╭─ DATASET CONTENT

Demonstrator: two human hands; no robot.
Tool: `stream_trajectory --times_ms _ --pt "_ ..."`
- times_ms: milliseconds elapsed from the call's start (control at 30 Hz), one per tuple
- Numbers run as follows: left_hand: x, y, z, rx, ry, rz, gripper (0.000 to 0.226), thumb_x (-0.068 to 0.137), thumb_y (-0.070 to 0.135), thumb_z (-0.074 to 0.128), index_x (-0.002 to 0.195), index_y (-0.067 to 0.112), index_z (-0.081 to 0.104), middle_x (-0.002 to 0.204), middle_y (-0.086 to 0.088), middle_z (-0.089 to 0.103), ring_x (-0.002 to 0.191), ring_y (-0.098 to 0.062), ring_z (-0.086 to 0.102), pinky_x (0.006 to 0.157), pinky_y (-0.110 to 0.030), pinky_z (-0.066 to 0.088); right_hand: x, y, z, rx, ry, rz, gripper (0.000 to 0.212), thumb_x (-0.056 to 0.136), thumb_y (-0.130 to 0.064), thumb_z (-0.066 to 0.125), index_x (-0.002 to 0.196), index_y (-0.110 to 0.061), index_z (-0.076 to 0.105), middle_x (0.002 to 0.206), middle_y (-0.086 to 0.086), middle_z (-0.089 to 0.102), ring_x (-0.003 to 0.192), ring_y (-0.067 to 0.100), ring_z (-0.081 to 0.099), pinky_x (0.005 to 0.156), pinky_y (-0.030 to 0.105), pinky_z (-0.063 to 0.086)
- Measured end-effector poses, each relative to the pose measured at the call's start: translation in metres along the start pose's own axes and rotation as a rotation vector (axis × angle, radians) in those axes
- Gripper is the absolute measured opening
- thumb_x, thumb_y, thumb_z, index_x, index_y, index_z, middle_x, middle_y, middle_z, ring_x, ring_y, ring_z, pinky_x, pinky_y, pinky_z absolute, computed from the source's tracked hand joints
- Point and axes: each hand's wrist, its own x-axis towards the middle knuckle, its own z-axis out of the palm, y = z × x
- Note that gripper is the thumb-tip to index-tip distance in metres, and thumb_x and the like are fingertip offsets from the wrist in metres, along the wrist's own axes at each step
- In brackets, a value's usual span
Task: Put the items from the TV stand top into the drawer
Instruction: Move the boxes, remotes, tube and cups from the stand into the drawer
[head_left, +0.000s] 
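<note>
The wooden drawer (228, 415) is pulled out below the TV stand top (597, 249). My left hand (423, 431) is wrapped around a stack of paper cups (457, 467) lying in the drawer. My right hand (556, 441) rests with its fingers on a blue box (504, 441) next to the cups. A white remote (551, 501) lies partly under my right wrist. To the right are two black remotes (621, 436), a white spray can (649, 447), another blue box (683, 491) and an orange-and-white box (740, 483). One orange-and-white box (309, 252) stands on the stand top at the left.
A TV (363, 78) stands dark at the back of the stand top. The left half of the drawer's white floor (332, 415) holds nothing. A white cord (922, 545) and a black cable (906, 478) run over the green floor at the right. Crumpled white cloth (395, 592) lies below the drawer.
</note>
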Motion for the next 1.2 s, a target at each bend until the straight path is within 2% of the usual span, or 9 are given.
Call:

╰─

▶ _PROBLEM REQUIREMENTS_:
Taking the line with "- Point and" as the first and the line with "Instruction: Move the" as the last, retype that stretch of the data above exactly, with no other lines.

▶ _ANSWER TO THE PROBLEM_:
- Point and axes: each hand's wrist, its own x-axis towards the middle knuckle, its own z-axis out of the palm, y = z × x
- Note that gripper is the thumb-tip to index-tip distance in metres, and thumb_x and the like are fingertip offsets from the wrist in metres, along the wrist's own axes at each step
- In brackets, a value's usual span
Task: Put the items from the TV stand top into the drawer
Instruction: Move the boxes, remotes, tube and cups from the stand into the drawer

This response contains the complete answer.